# Answer to a hardware headache 5/16-20 nut?



## Elgin Baylor

Please forgive me if I'm stating the obvious, or if this issue has been beat to death.

While I was working on my vintage balloon tire bike the other day I needed a nut. I thought, no problem, I have an ample supply of misc. hardware. After all it was just a 5/16" nut, right...
After not being able to match it, I pulled out the thread gauge. 5/16-20, no problem, or so I thought. 5/16-18 is standard, but 5/16-20 is an oddball... After some head scratching, I turned to Google. Apparently I'm not the first person to run into this problem. Well, it turns out that an M8 x 1.25 pitch metric nut fits perfectly.
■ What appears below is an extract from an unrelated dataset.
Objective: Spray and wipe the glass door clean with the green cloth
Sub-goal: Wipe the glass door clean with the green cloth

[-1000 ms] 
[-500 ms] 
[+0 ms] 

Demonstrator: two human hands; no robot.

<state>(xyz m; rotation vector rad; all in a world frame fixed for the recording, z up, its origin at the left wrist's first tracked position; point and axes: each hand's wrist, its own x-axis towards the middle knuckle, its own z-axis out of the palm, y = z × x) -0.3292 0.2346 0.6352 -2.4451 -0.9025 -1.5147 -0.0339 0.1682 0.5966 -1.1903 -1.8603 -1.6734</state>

These are readily available from McMaster-Carr:
# 90592A022 (Metric Plain Steel Hex Nut, Class 8, M8 Size, 1.25MM Pitch, 13MM W, 6.5MM H, Packs of 100) $4.51
# 91828A410 (Metric 18-8 Stainless Steel Hex Nut, M8 Size, 1.25MM Pitch, 13MM Width, 6.5MM Height, Packs of 50) $9.98
# 94000A039 (Metric 18-8 Stainless Steel Acorn Nut, M8 Size, 1.25MM Pitch, 13MM Width, 15MM Height, Packs of 10) $5.66
I hope this saves someone some time.


----------



## pelletman

I measured a 5/16-22 thread today on an 1880's Gormully & Jeffrey..  That won't be easy to find a tap or die for..


----------



## frankster41

*Odd size hardware*

That is where a lathe comes in handy. frankster41


----------



## Andrew Gorman

I love this 21st Century:
http://drillsandcutters.com/qualtec...special.aspx?gclid=CP-cl5KepbMCFQ6CQgodGg0Acg

5/16"-22 HSS Taper Tap, Special Thread In Stock!


----------



## Larmo63

*Make them your self....*

Before de-burring....


----------



## pelletman

Wow, thanks Andrew!  I don't need it but that is a good resource!


----------